*WHAT NEEDS TO BE DONE*. Each record should be set down again so that it matches the original exactly.

*** GIVEN DATA

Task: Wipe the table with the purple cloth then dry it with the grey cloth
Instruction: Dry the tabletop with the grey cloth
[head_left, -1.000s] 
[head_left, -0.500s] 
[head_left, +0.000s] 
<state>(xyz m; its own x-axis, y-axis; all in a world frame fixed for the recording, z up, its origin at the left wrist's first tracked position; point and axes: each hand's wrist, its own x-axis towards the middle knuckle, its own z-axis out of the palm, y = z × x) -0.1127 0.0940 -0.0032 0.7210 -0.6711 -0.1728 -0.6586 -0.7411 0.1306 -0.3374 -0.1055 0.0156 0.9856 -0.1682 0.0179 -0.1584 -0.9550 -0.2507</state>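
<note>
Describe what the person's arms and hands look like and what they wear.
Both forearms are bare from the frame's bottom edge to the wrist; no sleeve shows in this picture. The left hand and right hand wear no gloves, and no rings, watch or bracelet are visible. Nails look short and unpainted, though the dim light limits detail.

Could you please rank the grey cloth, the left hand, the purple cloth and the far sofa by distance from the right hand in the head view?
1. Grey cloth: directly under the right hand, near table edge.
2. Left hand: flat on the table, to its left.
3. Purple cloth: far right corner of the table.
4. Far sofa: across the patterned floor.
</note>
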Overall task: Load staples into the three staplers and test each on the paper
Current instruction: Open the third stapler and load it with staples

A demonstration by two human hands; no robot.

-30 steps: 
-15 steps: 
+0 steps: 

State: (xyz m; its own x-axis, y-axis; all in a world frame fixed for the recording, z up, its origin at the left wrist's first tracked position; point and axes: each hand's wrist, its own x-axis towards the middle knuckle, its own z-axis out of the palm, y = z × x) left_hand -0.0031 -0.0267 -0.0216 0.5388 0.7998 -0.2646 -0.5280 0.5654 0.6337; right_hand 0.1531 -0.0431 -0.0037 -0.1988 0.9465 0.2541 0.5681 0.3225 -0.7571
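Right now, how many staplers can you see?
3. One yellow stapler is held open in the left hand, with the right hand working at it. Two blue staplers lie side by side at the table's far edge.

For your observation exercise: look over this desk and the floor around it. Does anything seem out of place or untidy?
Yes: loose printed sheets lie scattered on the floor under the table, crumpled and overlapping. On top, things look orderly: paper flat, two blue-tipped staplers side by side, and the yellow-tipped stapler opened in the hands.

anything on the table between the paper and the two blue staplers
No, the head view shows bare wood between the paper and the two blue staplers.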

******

*ANSWER TO THIS EXERCISE*.
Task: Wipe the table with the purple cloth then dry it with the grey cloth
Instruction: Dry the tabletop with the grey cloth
[head_left, -1.000s] 
[head_left, -0.500s] 
[head_left, +0.000s] 
<state>(xyz m; its own x-axis, y-axis; all in a world frame fixed for the recording, z up, its origin at the left wrist's first tracked position; point and axes: each hand's wrist, its own x-axis towards the middle knuckle, its own z-axis out of the palm, y = z × x) -0.1127 0.0940 -0.0032 0.7210 -0.6711 -0.1728 -0.6586 -0.7411 0.1306 -0.3374 -0.1055 0.0156 0.9856 -0.1682 0.0179 -0.1584 -0.9550 -0.2507</state>
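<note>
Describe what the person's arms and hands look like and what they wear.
Both forearms are bare from the frame's bottom edge to the wrist; no sleeve shows in this picture. The left hand and right hand wear no gloves, and no rings, watch or bracelet are visible. Nails look short and unpainted, though the dim light limits detail.

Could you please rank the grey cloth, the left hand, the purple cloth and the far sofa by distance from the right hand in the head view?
1. Grey cloth: directly under the right hand, near table edge.
2. Left hand: flat on the table, to its left.
3. Purple cloth: far right corner of the table.
4. Far sofa: across the patterned floor.
</note>
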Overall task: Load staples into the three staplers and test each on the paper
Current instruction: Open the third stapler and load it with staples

A demonstration by two human hands; no robot.

-30 steps: 
-15 steps: 
+0 steps: 

State: (xyz m; its own x-axis, y-axis; all in a world frame fixed for the recording, z up, its origin at the left wrist's first tracked position; point and axes: each hand's wrist, its own x-axis towards the middle knuckle, its own z-axis out of the palm, y = z × x) left_hand -0.0031 -0.0267 -0.0216 0.5388 0.7998 -0.2646 -0.5280 0.5654 0.6337; right_hand 0.1531 -0.0431 -0.0037 -0.1988 0.9465 0.2541 0.5681 0.3225 -0.7571
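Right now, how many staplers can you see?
3. One yellow stapler is held open in the left hand, with the right hand working at it. Two blue staplers lie side by side at the table's far edge.

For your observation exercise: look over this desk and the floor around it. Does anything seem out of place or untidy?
Yes: loose printed sheets lie scattered on the floor under the table, crumpled and overlapping. On top, things look orderly: paper flat, two blue-tipped staplers side by side, and the yellow-tipped stapler opened in the hands.

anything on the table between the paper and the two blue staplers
No, the head view shows bare wood between the paper and the two blue staplers.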

At this point, the answer is complete.